Add simple save model test (#1227)

jeswan · web-flow · commit ce6249582d3e · 2020-12-31T21:09:39.000-08:00
* add save model test
diff --git a/jiant/utils/torch_utils.py b/jiant/utils/torch_utils.py
@@ -144,3 +144,24 @@ def get_model_for_saving(model: nn.Module) -> nn.Module:
         return model.module
     else:
         return model
+
+
+def eq_state_dicts(state_dict_1, state_dict_2):
+    """Checks if the model weights in state_dict_1 and state_dict_2 are equal.
+
+    Args:
+        state_dict_1 (dict): state_dict of a PyTorch model
+        state_dict_2 (dict): state_dict of a PyTorch model
+
+    Requires:
+        state_dict_1 and state_dict_2 to be from the same model
+
+    Returns:
+        bool: Returns True if all model weights are equal in state_dict_1 and state_dict_2
+    """
+    for key_item_1, key_item_2 in zip(state_dict_1.items(), state_dict_2.items()):
+        if torch.equal(key_item_1[1], key_item_2[1]):
+            pass
+        else:
+            return False
+    return True
diff --git a/tests/proj/simple/test_runscript.py b/tests/proj/simple/test_runscript.py
@@ -1,9 +1,11 @@
 import os
 import pytest
+import torch
 
 import jiant.utils.python.io as py_io
 from jiant.proj.simple import runscript as run
 import jiant.scripts.download_data.runscript as downloader
+import jiant.utils.torch_utils as torch_utils
 
 
 @pytest.mark.parametrize("task_name", ["copa"])

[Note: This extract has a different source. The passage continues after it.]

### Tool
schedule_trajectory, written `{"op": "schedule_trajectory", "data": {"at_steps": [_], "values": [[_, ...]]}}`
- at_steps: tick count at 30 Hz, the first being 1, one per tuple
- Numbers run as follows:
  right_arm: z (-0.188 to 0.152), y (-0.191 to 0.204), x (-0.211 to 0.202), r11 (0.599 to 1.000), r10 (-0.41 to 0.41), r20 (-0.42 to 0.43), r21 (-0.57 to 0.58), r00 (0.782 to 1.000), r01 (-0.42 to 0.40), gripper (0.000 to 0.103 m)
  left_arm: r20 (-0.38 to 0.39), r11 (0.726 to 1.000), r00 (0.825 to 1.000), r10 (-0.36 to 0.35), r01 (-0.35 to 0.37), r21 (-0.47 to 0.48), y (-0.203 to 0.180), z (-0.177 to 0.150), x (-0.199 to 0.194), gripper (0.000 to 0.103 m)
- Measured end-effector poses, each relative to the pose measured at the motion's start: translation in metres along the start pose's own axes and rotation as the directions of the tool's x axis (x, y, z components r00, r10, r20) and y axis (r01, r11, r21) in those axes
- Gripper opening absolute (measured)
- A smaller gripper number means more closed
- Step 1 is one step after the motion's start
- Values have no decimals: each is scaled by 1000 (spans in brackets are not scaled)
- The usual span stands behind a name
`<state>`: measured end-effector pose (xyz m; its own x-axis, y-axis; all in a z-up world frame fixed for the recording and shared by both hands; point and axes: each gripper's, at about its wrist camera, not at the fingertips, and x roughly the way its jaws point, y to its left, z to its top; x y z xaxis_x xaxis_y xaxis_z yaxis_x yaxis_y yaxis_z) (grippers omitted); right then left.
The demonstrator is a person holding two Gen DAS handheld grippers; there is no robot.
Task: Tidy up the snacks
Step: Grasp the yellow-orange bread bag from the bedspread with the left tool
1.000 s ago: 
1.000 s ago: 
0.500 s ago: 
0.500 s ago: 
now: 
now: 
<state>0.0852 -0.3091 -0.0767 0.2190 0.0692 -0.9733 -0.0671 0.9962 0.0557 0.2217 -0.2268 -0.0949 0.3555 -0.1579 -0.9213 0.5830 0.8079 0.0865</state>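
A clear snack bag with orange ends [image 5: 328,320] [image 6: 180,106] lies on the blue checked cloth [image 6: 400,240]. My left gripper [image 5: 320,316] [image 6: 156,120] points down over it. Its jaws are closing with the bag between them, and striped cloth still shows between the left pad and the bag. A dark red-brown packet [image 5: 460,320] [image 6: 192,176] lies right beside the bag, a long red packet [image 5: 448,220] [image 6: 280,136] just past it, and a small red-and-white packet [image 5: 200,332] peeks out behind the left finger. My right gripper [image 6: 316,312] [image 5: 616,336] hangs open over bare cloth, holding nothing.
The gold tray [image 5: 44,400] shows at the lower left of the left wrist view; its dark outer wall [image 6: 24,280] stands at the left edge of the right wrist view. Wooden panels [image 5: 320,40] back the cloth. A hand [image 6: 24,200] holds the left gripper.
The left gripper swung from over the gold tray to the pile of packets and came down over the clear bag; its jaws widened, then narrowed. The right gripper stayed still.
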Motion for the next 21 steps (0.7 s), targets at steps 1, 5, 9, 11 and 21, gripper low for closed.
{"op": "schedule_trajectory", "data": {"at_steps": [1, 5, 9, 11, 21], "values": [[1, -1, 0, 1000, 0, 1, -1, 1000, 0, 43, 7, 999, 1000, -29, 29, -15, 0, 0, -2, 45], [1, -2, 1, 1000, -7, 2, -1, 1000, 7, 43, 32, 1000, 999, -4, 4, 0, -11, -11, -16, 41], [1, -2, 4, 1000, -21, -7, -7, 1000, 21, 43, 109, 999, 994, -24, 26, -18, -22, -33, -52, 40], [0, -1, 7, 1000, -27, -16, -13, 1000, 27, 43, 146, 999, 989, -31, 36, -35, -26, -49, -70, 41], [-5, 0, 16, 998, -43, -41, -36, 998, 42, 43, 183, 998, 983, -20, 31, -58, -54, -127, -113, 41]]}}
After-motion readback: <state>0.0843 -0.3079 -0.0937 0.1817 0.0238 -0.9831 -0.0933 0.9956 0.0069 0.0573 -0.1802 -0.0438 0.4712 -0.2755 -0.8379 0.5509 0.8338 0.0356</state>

@@ -29,3 +31,83 @@ def test_simple_runscript(tmpdir, task_name, model_type):
 
     val_metrics = py_io.read_json(os.path.join(exp_dir, "runs", RUN_NAME, "val_metrics.json"))

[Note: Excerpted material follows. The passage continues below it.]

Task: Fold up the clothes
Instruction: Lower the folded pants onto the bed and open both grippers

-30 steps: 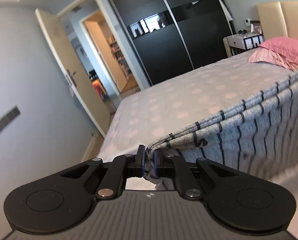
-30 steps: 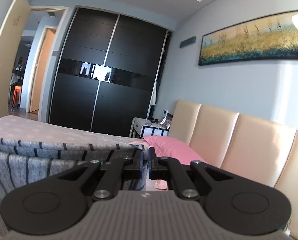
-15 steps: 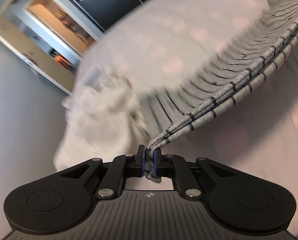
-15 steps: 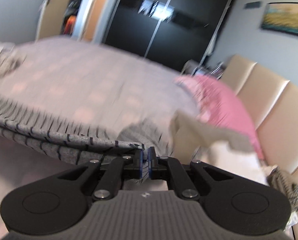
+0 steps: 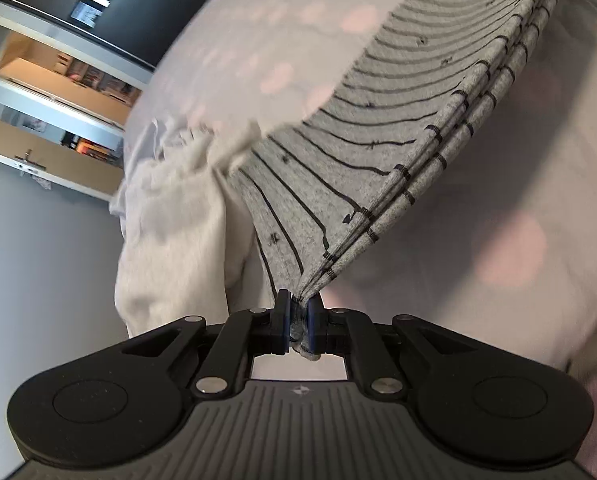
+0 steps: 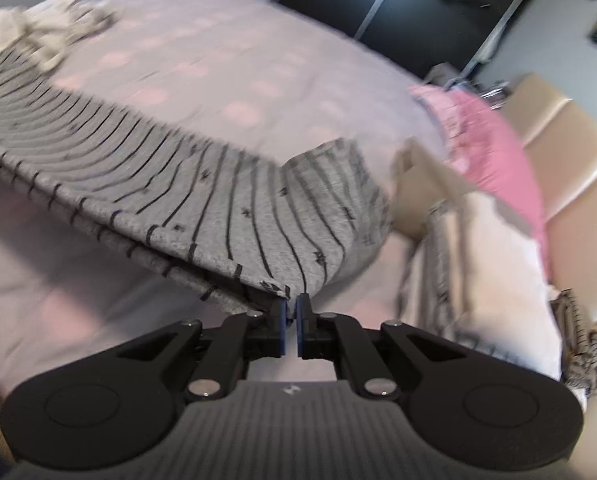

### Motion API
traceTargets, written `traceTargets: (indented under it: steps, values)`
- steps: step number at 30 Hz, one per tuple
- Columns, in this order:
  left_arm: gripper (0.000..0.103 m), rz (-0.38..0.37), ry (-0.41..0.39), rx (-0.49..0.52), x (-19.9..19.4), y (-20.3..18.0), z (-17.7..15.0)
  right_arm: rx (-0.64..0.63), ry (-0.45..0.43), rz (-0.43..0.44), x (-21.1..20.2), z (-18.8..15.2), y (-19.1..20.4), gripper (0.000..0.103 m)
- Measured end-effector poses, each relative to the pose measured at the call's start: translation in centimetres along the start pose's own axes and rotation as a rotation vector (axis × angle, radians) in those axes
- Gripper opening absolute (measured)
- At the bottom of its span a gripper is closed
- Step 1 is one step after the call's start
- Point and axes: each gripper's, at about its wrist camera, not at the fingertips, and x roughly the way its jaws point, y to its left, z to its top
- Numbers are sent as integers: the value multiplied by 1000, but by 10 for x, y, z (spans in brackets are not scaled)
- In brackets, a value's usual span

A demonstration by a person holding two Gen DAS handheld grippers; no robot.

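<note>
While the grey striped garment (image 5: pixel 386 152) is hanging in folded layers over the bed (image 5: pixel 518 184), the left gripper (image 5: pixel 298 322) is clamping one bunched corner of it, with cloth plainly filling the narrow gap between its blue-edged pads. From that gripper the folded edge is running up and to the right, and the thin dark stripes are fanning out ahead of the fingers. To the left of the left gripper a pile of cream clothing (image 5: pixel 170 232) is lying at the bed's edge, with a doorway and dark wardrobe behind it.

In the right wrist view, the right gripper (image 6: pixel 291 326) is standing with its jaws nearly together at the opposite corner of the garment (image 6: pixel 234 208); the fabric edge is meeting the tips of the pads, and the corner is being held there, though little cloth is showing between them. From this gripper the garment is stretching away to the left, raised above the dotted pink bedsheet (image 6: pixel 202 64). To the right of the right gripper a stack of folded clothes (image 6: pixel 478 264) is lying beside a pink pillow (image 6: pixel 494 136) and a padded beige headboard (image 6: pixel 574 184). Much of this view is blurred.
</note>
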Motion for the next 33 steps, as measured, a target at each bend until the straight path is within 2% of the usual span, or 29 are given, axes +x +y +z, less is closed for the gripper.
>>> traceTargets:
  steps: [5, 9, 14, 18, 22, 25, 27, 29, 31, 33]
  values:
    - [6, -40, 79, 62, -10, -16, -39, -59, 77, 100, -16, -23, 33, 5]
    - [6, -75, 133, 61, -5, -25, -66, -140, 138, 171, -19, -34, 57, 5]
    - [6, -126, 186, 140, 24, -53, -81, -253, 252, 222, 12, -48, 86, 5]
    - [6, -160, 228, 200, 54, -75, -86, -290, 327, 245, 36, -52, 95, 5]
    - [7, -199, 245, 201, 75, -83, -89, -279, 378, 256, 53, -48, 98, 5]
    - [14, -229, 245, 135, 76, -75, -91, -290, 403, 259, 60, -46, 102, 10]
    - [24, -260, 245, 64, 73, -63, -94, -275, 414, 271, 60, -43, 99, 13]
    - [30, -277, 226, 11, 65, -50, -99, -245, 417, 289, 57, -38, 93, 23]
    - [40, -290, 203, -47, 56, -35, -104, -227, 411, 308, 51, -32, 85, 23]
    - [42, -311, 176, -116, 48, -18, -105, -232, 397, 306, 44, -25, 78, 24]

     assert val_metrics["aggregated"] > 0
+
+
+@pytest.mark.gpu
+@pytest.mark.parametrize("task_name", ["copa"])
+@pytest.mark.parametrize("model_type", ["roberta-large"])
+def test_simple_runscript_save(tmpdir, task_name, model_type):
+    run_name = f"{test_simple_runscript.__name__}_{task_name}_{model_type}_save"
+    data_dir = str(tmpdir.mkdir("data"))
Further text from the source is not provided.